= Task goal =
In the entries below, find the line containing "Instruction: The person" and the line containing "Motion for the". Copy those two lines and everything between them exactly, and only that.

= The data =
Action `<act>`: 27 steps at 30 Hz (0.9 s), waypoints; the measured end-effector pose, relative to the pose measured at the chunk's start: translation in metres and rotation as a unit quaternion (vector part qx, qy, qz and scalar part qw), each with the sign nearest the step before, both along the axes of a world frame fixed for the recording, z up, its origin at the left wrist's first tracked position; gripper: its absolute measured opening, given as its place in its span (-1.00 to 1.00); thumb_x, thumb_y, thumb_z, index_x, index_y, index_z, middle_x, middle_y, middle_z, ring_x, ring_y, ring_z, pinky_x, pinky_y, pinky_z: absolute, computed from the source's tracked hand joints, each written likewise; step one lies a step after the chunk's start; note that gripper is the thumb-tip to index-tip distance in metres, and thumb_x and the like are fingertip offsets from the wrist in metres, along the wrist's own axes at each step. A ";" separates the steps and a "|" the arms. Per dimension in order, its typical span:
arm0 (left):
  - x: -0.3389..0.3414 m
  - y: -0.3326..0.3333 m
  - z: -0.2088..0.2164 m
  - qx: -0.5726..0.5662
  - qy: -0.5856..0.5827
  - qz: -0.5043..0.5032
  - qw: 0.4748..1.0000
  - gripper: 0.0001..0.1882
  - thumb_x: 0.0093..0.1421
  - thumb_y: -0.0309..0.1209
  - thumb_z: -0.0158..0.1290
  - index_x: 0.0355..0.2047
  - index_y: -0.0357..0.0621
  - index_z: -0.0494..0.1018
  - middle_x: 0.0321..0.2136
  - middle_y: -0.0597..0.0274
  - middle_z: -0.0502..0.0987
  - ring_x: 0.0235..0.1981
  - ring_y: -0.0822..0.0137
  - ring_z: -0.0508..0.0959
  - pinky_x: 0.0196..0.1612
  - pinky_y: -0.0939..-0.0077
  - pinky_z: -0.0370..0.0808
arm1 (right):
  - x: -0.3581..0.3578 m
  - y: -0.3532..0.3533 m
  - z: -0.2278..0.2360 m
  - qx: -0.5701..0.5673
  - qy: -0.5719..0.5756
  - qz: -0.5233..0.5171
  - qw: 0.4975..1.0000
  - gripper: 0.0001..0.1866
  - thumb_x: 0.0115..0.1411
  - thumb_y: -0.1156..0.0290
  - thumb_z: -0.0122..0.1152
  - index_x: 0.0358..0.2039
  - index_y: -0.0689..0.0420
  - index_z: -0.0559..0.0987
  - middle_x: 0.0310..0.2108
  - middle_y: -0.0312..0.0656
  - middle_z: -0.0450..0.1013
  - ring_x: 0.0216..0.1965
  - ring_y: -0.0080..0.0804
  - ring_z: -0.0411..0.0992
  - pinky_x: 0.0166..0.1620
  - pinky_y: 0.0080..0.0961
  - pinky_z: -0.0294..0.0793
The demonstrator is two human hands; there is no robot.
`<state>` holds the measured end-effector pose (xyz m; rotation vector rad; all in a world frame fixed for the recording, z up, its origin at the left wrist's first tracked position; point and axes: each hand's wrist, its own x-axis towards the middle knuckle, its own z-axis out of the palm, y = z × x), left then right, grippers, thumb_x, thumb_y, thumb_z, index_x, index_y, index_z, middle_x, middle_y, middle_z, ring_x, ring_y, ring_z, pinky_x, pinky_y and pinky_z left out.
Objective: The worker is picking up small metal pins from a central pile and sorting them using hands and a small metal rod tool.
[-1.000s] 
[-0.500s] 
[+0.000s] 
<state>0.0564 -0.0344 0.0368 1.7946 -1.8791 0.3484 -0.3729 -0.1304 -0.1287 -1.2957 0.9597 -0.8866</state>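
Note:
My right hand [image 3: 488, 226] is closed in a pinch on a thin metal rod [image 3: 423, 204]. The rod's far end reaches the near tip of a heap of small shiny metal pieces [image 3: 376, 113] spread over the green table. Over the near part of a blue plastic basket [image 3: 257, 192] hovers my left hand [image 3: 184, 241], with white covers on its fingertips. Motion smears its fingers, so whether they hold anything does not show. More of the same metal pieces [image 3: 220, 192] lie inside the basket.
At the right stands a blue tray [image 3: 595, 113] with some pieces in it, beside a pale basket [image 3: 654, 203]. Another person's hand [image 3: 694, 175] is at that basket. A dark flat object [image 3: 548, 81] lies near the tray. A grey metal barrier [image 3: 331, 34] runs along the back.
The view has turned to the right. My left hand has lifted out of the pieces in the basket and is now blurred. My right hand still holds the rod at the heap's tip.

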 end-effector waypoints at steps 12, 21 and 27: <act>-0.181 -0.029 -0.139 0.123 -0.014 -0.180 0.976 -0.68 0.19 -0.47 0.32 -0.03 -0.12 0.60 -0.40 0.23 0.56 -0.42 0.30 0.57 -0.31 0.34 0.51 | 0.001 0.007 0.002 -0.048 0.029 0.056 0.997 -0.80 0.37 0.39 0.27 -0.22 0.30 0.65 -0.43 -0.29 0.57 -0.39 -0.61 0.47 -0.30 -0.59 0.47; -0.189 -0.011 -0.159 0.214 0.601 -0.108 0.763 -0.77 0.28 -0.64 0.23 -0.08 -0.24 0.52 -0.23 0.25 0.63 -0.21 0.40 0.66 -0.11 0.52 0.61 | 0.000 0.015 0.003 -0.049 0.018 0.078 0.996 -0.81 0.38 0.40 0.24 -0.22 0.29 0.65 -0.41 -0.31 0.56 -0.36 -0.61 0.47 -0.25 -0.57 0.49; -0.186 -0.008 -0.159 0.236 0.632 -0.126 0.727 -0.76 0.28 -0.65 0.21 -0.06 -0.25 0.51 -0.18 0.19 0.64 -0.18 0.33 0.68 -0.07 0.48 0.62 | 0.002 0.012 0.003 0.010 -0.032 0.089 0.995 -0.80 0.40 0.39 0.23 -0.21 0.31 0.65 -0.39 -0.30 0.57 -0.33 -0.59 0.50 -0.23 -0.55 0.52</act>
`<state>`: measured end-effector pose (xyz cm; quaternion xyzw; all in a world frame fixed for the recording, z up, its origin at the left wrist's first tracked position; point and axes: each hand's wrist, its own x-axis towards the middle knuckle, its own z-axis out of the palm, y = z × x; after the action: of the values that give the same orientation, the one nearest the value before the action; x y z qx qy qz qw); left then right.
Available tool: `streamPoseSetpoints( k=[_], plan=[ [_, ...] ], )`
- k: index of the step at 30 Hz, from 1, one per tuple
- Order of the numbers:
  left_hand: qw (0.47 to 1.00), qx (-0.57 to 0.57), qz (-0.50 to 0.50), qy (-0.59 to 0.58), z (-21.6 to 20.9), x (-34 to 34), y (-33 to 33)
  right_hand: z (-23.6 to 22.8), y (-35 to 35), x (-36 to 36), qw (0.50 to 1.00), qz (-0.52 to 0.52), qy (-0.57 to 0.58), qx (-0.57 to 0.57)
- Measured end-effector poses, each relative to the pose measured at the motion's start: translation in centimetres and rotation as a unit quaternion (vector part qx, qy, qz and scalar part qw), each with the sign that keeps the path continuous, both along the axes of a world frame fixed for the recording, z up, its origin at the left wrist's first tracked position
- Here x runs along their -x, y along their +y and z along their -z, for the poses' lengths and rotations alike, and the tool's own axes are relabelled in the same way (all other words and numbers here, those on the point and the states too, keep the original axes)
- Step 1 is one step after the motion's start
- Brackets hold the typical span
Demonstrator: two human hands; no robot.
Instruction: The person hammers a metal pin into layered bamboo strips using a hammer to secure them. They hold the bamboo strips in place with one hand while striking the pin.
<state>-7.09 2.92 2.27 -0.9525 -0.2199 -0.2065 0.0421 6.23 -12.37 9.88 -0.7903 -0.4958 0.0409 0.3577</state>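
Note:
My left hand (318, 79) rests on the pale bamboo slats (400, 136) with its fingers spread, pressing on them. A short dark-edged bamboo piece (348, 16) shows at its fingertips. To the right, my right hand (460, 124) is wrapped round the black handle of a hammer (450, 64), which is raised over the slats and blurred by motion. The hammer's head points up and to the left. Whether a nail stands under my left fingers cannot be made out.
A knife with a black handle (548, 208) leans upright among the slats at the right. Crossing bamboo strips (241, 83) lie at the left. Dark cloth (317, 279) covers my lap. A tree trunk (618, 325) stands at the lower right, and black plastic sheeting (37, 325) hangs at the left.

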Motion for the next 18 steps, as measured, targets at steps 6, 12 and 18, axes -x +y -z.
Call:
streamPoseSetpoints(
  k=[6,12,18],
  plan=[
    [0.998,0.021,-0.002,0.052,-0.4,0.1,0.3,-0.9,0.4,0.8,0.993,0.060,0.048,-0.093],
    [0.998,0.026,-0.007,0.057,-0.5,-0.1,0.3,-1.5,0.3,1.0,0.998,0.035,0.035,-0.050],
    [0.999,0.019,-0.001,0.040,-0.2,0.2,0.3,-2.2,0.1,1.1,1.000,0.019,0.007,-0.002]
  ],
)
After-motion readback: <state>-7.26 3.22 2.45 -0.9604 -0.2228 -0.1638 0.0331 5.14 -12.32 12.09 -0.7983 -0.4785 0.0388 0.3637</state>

= Output =
Instruction: The person hammers a metal pin into layered bamboo strips using a hammer to secure them. They hold the bamboo strips in place with one hand while striking the pin.
<state>-7.09 2.92 2.27 -0.9525 -0.2199 -0.2065 0.0421 6.23 -12.37 9.88 -0.7903 -0.4958 0.0409 0.3577</state>
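Note:
My left hand (318, 79) rests on the pale bamboo slats (400, 136) with its fingers spread, pressing on them. A short dark-edged bamboo piece (348, 16) shows at its fingertips. To the right, my right hand (460, 124) is wrapped round the black handle of a hammer (450, 64), which is raised over the slats and blurred by motion. The hammer's head points up and to the left. Whether a nail stands under my left fingers cannot be made out.
A knife with a black handle (548, 208) leans upright among the slats at the right. Crossing bamboo strips (241, 83) lie at the left. Dark cloth (317, 279) covers my lap. A tree trunk (618, 325) stands at the lower right, and black plastic sheeting (37, 325) hangs at the left.
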
Motion for the next 18 steps, as measured, targets at steps 6, 12 and 18, axes -x +y -z.

There is nothing more to the exercise.